- _EXERCISE REQUIREMENTS_: Wherever the word "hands" occurs in the listing below, copy that whole line.

- _ENTRIES SUPPLIED_:

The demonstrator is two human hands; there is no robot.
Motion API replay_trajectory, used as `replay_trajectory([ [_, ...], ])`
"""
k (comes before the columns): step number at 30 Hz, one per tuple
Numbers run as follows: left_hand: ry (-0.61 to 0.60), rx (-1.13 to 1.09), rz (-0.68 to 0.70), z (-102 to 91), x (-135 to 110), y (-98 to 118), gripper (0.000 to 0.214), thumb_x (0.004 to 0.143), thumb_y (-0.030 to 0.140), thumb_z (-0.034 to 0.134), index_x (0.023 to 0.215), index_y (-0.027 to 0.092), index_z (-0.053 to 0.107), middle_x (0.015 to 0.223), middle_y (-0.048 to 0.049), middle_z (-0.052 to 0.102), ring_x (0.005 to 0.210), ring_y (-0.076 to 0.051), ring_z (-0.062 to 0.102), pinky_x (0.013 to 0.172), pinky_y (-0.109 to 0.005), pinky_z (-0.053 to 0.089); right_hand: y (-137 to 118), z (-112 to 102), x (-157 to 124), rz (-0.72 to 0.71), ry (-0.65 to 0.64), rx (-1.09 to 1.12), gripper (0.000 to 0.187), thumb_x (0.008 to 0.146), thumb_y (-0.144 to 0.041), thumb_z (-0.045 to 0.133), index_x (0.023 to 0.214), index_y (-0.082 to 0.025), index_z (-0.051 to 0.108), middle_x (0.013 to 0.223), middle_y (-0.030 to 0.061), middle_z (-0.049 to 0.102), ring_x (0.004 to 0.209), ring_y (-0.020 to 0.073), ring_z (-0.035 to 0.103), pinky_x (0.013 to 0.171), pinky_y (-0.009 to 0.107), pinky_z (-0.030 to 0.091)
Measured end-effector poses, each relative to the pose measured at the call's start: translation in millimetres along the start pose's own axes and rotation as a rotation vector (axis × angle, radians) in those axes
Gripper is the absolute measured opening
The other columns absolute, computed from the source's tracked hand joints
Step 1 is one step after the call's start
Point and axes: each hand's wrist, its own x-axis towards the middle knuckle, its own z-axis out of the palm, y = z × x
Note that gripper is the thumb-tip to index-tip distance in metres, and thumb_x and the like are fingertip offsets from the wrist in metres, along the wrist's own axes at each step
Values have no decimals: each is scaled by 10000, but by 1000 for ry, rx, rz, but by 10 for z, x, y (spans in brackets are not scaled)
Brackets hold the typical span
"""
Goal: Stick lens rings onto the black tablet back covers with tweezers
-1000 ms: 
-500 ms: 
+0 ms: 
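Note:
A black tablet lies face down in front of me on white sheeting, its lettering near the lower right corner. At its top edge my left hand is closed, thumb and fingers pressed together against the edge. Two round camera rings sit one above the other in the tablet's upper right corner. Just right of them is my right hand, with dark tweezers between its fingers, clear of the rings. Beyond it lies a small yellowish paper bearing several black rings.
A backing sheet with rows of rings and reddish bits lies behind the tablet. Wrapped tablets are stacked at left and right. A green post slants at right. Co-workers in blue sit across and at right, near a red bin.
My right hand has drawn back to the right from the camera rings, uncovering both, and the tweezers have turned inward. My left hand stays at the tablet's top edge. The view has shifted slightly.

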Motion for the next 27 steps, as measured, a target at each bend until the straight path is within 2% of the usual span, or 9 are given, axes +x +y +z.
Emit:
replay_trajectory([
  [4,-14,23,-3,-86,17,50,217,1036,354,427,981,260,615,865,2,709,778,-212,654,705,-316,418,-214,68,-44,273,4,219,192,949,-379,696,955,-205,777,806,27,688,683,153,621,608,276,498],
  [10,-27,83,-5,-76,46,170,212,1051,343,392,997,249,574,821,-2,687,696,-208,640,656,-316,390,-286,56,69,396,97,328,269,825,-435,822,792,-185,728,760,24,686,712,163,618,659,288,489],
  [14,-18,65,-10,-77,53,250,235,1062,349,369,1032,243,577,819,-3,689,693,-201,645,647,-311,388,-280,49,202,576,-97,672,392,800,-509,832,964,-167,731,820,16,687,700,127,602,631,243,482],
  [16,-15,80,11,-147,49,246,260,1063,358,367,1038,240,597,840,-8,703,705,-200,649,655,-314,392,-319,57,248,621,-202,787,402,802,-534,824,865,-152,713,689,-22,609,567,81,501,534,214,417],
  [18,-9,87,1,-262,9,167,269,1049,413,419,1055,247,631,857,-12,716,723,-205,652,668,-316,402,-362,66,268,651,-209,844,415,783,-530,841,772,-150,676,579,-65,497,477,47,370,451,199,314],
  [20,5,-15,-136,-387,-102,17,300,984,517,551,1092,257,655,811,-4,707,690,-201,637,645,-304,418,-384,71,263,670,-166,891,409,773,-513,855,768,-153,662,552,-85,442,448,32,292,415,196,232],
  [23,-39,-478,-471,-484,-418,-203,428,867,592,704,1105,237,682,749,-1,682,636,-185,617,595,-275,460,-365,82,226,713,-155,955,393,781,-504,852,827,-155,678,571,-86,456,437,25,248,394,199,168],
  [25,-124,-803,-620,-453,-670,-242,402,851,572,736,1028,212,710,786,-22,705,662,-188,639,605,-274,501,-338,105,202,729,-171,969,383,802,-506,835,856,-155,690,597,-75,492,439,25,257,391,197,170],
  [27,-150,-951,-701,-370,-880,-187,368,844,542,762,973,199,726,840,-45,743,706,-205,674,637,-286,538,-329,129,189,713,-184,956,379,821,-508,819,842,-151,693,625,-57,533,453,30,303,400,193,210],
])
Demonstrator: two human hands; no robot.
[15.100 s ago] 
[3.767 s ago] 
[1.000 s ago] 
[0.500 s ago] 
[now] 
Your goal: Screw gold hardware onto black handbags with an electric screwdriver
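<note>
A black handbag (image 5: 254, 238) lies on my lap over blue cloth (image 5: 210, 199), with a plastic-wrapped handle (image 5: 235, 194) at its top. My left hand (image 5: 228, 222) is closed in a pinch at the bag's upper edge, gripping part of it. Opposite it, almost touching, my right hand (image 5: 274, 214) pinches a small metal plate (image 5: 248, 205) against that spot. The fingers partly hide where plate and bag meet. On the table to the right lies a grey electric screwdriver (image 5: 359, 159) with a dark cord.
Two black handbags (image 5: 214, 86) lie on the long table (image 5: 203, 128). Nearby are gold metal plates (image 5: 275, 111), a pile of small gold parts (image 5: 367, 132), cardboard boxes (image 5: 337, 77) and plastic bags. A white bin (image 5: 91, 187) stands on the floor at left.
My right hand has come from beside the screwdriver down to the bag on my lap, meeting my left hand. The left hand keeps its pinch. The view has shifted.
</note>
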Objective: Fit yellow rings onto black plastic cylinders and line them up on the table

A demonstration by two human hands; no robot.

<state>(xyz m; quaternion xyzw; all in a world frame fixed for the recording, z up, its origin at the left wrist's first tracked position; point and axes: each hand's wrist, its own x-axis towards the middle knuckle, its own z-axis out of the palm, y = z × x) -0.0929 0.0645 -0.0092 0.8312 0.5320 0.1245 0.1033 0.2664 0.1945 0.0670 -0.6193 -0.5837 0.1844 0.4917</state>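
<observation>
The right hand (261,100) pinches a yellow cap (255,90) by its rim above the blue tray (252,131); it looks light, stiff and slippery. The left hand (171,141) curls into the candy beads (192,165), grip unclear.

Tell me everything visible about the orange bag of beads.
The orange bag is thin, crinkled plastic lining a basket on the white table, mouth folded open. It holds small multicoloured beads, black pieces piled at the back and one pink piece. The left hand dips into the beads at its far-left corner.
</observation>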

- _RESPONSE BELOW_:
The demonstrator is two human hands; there is no robot.
Demonstrator: two human hands; no robot.
A demonstration by two human hands; no robot.

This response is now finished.